Theory and evidence suggest that social processes work through environmental, psychosocial, physiological, and molecular mechanisms to produce population health disparities. Progress in eliminating disparities requires interdisciplinary efforts among social and biological scientists, and new or improved data sets through which complex hypotheses linking social and biological processes can be tested.
Telomere length (TL) is an intriguing new biomeasure of aging and stress, with growing interest in its use as a marker of the toll that cumulative stress takes on the body. The general state of research on racial/ethnic or socioeconomic differences in TL is rudimentary, usually based on highly select, racially homogeneous, or convenience samples with socioeconomic measures often completely absent in studies of racial variation.

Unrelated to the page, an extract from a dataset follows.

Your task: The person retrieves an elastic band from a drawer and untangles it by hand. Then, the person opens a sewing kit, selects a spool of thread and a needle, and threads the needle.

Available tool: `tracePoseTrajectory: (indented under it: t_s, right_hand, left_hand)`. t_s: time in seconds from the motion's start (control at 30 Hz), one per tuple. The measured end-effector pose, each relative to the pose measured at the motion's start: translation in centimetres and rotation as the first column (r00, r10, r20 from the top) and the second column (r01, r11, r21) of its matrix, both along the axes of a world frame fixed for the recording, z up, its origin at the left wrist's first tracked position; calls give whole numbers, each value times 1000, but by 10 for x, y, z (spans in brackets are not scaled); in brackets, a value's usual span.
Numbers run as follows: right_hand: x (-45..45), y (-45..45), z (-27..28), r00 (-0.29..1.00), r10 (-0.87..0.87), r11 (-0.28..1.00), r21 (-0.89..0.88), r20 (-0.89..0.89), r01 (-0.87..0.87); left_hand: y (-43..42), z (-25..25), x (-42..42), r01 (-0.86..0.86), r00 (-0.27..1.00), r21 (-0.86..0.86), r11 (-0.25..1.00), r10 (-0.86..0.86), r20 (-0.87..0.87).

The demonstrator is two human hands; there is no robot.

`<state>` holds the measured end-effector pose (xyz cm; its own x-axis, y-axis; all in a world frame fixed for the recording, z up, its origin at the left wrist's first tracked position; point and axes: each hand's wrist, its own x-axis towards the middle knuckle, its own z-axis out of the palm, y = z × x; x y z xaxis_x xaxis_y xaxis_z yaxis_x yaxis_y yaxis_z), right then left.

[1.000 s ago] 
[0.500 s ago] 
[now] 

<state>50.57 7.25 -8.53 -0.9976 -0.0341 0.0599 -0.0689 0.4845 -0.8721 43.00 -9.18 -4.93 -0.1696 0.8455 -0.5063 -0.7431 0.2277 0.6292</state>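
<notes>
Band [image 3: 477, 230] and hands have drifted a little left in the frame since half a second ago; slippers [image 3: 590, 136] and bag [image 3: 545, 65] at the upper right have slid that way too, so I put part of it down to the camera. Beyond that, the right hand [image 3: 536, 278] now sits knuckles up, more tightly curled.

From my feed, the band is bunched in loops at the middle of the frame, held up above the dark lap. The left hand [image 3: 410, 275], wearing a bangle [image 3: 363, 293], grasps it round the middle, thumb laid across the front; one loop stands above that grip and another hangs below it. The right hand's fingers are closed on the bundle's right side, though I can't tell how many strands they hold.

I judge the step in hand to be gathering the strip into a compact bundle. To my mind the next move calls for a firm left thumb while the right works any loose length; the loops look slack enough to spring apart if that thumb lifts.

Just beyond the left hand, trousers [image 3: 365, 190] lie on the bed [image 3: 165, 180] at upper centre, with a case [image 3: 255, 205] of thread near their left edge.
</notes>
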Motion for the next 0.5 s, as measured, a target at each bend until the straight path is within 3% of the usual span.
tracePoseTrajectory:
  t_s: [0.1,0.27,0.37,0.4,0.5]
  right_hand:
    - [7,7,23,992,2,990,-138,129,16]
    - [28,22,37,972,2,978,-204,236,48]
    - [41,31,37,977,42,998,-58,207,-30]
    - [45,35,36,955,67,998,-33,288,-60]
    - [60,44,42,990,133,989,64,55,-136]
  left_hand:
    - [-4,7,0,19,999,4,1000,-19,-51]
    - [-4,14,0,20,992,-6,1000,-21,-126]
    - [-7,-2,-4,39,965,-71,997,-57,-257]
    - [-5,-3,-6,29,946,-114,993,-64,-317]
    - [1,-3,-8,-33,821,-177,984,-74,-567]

Leukocyte derived DNA from fresh venous blood samples is state-of-the-art for TL measurement; yet, it is labor intensive and very expensive to collect venous blood and also to collect the broad range of socioeconomic, psychosocial, and environmental information on large, representative or community-based samples needed to advance interdisciplinary health disparities research. However, ongoing national data collections isolate blood DNA and bank it in repositories after the cells have been transformed & immortalized using Epstein-Barr virus (EBV). Others collect, store and extract DNA from saliva. Neither is ideal for individual TL measurement. EBV-immortalization activates processes affecting telomere length. Saliva TL is longer than blood leukocyte derived DNA. The critical unanswered question for population research is whether the error introduced is random or systematic with respect to original telomere length or to populations of interest.
We propose to estimate the validity of using EBV-immortalized or saliva cells to estimate population differences in TL. We will draw and analyze blood and saliva from 150 adult black, white, or Mexican origin women and measure each woman?s TL multiple times: using DNA directly isolated from fresh blood cells, DNA isolated from cells that we will EBV- immortalize, and DNA extracted from saliva. By stratifying the sample along key axes of comparison ? race/ethnicity, socioeconomic status and neighborhood — comparing within-woman results on TL between immortalized and fresh blood samples, and between fresh blood samples and saliva, we will directly gauge the effect that immortalization or tissue type has on both the validity and reliability of inferences drawn based on using the biomeasures available in large, representative data sets. Findings will have implications that can be applied toward increasing the pace of health disparities research, whatever the conclusion on the validity of using immortalized blood or saliva cells for TL measurement.